Direct effects of SARS-CoV-2
Past epidemiological studies have shown that a large number of viral infections during maternal pregnancy can lead to abnormalities in the nervous system in the fetus [32]. Although studies show that the probability of mother-to-child transmission of COVID-19 is extremely low, the possibility of vertical transmission has been reported in several cases [5, 33]. In a study from Wuhan, China, a primigravida was diagnosed with SARS-CoV-2 infection at 34 weeks of gestation and delivered a baby by cesarean section in a negative pressure isolation room at 38 weeks of gestation, during which she wore an N95 mask without contact with the newborn [4]. However, the levels of IgM and IgG antibodies were significantly elevated 2 h after birth, suggesting the possibility of intrauterine infection. It is known that IgM antibodies cannot pass through the placenta, while IgG antibodies can be transmitted through the placenta, and IgM antibodies usually appear 3–7 days after infection, suggesting that SARS-CoV-2 may cause indirect infection of the fetus through vertical transmission from mother to child.

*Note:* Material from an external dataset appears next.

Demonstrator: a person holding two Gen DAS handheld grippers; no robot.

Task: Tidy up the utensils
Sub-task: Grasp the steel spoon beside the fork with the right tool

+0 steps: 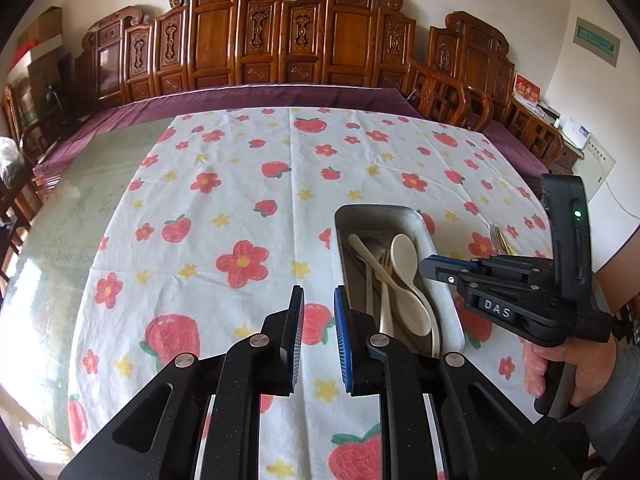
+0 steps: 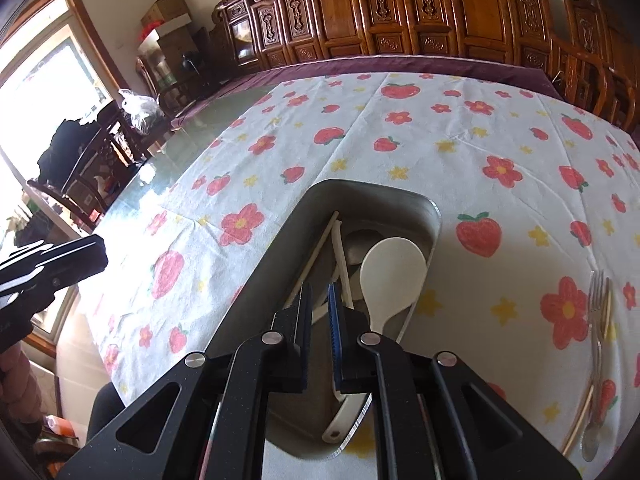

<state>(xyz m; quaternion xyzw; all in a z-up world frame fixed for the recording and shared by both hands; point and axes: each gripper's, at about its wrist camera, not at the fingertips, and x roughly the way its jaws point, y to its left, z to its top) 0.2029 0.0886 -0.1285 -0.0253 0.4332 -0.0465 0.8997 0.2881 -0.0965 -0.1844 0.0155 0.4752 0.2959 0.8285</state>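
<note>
A metal tray (image 1: 344,220) (image 2: 280,232) lies on the flowered tablecloth and holds cream spoons (image 1: 406,260), a large white spoon (image 2: 390,276), a fork and chopsticks. My left gripper (image 1: 318,312) is open and empty, just left of the tray above the cloth. My right gripper (image 2: 320,304) hovers over the tray's near end with its jaws slightly apart and nothing between them; it also shows in the left wrist view (image 1: 432,268). A metal fork (image 2: 596,312) (image 1: 496,236) lies with chopsticks (image 2: 600,344) on the cloth right of the tray.
The tablecloth (image 1: 240,200) covers most of a glass-topped table (image 1: 80,200). Carved wooden chairs (image 1: 280,40) line the far side. A window (image 2: 40,80) and more chairs stand at the left.
</note>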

During fetal brain development, genetic defects, environmental disturbances or pathogens can lead to defective mitosis or apoptosis of neural stem cells, which can disrupt the stem cell homeostasis and affect the differentiation of stem cells to other neural cells, manifesting as neurodevelopmental disorders, such as microcephaly and multiple sclerosis [34]. And the formation of neural circuits and changes in their function can lead to other mental disorders, such as ASD and schizophrenia [31]. It was found that SARS-CoV-2 may invade the CNS through blood circulation and peripheral nerve via the olfactory nerve [35].
The immune system plays an important role in nervous system injury caused by viral infection [36]. Persistent infection with SARS-CoV-2 and its infection of macrophages, microglia, and astrocytes in the CNS activates the inflammatory response of the body, causing immune system damage and brain injury [37]. At the same time, immune system damage and peripheral lymphocytopenia caused by SARS-CoV-2 increase the risk of secondary bacterial infections and exacerbate neurological damage [38]. A large number of deaths caused by COVID-19, most of which are due to multiple organ failures caused by viral-induced systemic inflammatory response syndrome (SIRS) or SIRS-like immune disorders [39].
Angiotensin-converting enzyme 2 (ACE2), a cardiovascular and cerebrovascular protective factor, is also abundantly expressed in glial cells, and SARS-CoV-2 has a high affinity for ACE2, and its spine protein interacts with ACE2 to disrupt the BBB and attack the nervous system. Children complete myelin development by the age of 2 years, and SARS-CoV-2 infection of oligodendrocytes causes demyelinating lesions, such as multiple sclerosis [40]. Patients with COVID-19 often present with severe hypoxia, and that hypoxia injury in the fetus can cause secondary damage to the nervous system [41].
Increased mental stress in the general environment
The form of COVID-19 remains severe and people are inevitably affected and prone to stress and anxiety, and depression [42]. A meta-analysis study enrolling 27475 subjects showed ~25% of anxiety and 28% of depression in patients with COVID-19 [43]. Another cross-national study during the COVID-19 pandemic showed that 43% of the 6894 pregnant women and mothers felt elevated stress, 31% felt anxious or depressed, and 53% felt lonely [44]. It is suggested that pregnant women, as a more vulnerable group, are more emotionally vulnerable during their pregnancy and suffer from higher levels of psychological stress. In turn, excessive maternal stress during pregnancy produces prenatal stress damage that increases the risk of fetal neurodevelopmental disorders [45]. Animal studies have shown that prenatal stress leads to shorter and less complex dendrites, reduced myelin, and altered synapses [46]. To determine whether changes in brain function occur in the offspring of women with high maternal stress, Thomason et al. performed functional magnetic resonance imaging on 118 fetuses at a mean gestational age of 32.9 weeks and found that increased maternal prenatal stress and negative emotions were associated with alterations in fetal frontoparietal, striatal, and temporoparietal neural connectivity (β = 0.82, P < 0.001), suggesting that high maternal stress and negative emotions during the pregnancy can have an unwanted impact on the nervous system of the offspring [47].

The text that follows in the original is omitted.